### Exercise directions
What lines of the data below include the word "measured"? Report them by copying each.

### Provided data

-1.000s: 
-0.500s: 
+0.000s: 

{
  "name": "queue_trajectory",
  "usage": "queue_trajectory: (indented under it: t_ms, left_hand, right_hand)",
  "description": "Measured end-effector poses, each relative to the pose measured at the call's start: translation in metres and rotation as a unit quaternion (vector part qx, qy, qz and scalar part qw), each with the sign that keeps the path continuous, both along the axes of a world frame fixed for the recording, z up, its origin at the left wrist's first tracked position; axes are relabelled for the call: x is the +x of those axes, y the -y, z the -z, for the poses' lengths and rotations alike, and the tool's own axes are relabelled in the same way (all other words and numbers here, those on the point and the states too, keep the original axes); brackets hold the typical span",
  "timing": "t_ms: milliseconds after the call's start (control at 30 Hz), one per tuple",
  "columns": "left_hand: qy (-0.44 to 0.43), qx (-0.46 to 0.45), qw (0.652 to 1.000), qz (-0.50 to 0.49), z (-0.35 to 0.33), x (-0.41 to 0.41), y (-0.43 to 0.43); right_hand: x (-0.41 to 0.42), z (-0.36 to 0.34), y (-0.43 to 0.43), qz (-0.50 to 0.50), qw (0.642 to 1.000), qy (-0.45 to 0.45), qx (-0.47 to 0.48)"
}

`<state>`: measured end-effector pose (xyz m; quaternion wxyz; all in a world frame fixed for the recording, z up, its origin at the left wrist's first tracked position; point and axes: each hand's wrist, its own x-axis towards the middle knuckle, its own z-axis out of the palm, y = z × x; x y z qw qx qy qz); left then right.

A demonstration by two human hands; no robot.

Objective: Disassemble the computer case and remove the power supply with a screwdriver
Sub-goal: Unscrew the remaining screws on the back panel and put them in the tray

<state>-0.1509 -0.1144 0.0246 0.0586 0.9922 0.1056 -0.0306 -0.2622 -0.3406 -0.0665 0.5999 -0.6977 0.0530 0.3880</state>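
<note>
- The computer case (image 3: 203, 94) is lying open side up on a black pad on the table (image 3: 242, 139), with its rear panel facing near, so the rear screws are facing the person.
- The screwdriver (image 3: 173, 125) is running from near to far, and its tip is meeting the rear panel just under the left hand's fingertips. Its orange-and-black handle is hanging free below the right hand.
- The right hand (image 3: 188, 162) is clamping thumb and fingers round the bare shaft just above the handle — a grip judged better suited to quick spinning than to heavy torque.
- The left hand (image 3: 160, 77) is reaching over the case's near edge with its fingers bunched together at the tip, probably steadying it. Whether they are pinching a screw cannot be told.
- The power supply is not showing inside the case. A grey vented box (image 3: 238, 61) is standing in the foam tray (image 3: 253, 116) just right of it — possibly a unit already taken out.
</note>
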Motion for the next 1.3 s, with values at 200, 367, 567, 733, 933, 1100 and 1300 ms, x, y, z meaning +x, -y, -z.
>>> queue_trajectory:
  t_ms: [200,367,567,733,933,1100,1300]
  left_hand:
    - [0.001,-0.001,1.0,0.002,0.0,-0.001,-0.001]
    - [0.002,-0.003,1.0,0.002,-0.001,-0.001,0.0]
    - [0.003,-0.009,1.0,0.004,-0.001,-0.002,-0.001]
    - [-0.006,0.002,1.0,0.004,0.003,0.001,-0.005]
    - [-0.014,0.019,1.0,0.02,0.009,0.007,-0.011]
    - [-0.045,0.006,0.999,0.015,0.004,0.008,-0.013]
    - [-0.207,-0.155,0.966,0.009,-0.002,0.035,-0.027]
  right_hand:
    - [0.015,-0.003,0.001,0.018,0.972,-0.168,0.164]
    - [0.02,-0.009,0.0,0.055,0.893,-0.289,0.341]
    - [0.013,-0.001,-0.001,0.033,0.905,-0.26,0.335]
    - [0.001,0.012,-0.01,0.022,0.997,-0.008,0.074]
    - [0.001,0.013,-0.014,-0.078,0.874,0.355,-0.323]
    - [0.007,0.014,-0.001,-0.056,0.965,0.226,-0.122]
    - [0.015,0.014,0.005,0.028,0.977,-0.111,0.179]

### Written reply
  "description": "Measured end-effector poses, each relative to the pose measured at the call's start: translation in metres and rotation as a unit quaternion (vector part qx, qy, qz and scalar part qw), each with the sign that keeps the path continuous, both along the axes of a world frame fixed for the recording, z up, its origin at the left wrist's first tracked position; axes are relabelled for the call: x is the +x of those axes, y the -y, z the -z, for the poses' lengths and rotations alike, and the tool's own axes are relabelled in the same way (all other words and numbers here, those on the point and the states too, keep the original axes); brackets hold the typical span",
`<state>`: measured end-effector pose (xyz m; quaternion wxyz; all in a world frame fixed for the recording, z up, its origin at the left wrist's first tracked position; point and axes: each hand's wrist, its own x-axis towards the middle knuckle, its own z-axis out of the palm, y = z × x; x y z qw qx qy qz); left then right.

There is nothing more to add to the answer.